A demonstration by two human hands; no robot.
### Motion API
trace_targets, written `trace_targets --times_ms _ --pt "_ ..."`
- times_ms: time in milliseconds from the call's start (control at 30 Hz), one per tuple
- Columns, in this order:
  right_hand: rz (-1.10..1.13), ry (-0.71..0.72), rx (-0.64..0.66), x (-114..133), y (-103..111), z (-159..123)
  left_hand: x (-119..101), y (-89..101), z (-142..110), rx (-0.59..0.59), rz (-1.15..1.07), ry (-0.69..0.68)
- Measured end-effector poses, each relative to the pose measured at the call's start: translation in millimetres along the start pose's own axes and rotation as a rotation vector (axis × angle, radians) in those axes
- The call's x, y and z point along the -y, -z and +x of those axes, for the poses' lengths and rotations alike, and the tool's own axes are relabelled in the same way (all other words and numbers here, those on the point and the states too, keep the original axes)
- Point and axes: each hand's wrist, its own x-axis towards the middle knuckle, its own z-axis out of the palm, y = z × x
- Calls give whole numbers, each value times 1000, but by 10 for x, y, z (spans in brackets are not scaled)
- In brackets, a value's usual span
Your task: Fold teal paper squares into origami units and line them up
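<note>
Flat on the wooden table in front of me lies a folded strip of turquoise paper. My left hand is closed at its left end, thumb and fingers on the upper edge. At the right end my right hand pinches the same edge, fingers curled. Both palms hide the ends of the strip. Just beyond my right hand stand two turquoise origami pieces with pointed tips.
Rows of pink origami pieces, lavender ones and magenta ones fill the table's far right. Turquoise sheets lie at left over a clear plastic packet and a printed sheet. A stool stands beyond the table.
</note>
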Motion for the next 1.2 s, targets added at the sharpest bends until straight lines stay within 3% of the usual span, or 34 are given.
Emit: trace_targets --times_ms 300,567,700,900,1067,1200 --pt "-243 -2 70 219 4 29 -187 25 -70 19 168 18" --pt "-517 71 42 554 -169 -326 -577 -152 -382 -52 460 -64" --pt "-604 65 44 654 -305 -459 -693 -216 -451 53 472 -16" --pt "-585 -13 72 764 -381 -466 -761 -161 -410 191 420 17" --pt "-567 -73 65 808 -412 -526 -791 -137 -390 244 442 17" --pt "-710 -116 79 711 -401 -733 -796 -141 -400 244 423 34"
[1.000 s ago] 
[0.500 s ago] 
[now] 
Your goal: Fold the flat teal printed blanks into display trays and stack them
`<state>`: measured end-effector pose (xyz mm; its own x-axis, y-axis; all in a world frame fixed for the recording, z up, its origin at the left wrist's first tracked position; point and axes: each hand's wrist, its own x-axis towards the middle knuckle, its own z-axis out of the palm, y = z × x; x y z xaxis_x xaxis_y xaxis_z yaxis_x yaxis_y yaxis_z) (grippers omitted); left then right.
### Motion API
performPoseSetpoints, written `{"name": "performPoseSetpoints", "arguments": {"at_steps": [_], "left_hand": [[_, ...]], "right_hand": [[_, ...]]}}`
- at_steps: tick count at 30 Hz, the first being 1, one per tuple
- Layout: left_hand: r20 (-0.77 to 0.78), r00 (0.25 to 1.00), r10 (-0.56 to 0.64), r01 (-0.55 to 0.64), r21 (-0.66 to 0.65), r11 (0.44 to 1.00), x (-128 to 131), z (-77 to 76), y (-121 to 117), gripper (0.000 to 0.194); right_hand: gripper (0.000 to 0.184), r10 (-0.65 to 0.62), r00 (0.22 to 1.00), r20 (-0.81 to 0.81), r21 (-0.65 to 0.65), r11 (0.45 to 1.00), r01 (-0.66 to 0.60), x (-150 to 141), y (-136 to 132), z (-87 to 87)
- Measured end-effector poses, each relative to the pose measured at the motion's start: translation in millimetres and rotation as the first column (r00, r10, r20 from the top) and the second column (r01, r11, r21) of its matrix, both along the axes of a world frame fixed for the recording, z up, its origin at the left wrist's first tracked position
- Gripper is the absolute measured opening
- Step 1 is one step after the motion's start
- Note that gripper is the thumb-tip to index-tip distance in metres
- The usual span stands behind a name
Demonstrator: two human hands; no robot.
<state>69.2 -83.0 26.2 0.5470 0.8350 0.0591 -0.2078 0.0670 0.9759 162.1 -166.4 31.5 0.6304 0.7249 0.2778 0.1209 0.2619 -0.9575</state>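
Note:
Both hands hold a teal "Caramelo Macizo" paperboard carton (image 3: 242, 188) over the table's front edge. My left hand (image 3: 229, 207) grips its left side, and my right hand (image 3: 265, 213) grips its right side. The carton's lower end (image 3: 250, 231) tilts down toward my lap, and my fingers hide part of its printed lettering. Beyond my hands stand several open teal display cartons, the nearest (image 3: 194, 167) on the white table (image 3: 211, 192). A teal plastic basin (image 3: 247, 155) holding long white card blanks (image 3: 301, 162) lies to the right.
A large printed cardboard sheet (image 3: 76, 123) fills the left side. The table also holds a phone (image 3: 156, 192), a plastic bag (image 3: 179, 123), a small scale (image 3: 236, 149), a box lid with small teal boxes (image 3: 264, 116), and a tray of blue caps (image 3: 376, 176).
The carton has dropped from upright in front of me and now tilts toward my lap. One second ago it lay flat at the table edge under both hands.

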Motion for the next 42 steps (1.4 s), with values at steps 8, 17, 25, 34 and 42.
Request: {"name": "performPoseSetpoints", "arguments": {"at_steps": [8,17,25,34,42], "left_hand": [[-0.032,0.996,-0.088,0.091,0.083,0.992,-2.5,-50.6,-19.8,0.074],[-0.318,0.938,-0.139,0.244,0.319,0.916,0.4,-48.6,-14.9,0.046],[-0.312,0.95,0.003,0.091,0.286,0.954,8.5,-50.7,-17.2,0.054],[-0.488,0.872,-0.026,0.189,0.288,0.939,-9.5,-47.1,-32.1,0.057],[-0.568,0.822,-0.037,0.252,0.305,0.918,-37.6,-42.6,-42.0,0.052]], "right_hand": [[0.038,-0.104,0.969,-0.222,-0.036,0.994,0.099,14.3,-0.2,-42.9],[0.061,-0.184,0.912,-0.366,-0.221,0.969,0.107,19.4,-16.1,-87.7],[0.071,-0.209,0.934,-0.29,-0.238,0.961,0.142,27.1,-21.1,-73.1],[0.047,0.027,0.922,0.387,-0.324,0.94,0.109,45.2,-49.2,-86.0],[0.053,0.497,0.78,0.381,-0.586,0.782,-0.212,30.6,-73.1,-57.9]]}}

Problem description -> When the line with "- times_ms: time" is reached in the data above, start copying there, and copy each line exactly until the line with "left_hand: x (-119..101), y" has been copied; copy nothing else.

Answer space ->
- times_ms: time in milliseconds from the call's start (control at 30 Hz), one per tuple
- Columns, in this order:
  right_hand: rz (-1.10..1.13), ry (-0.71..0.72), rx (-0.64..0.66), x (-114..133), y (-103..111), z (-159..123)
  left_hand: x (-119..101), y (-89..101), z (-142..110), rx (-0.59..0.59), rz (-1.15..1.07), ry (-0.69..0.68)

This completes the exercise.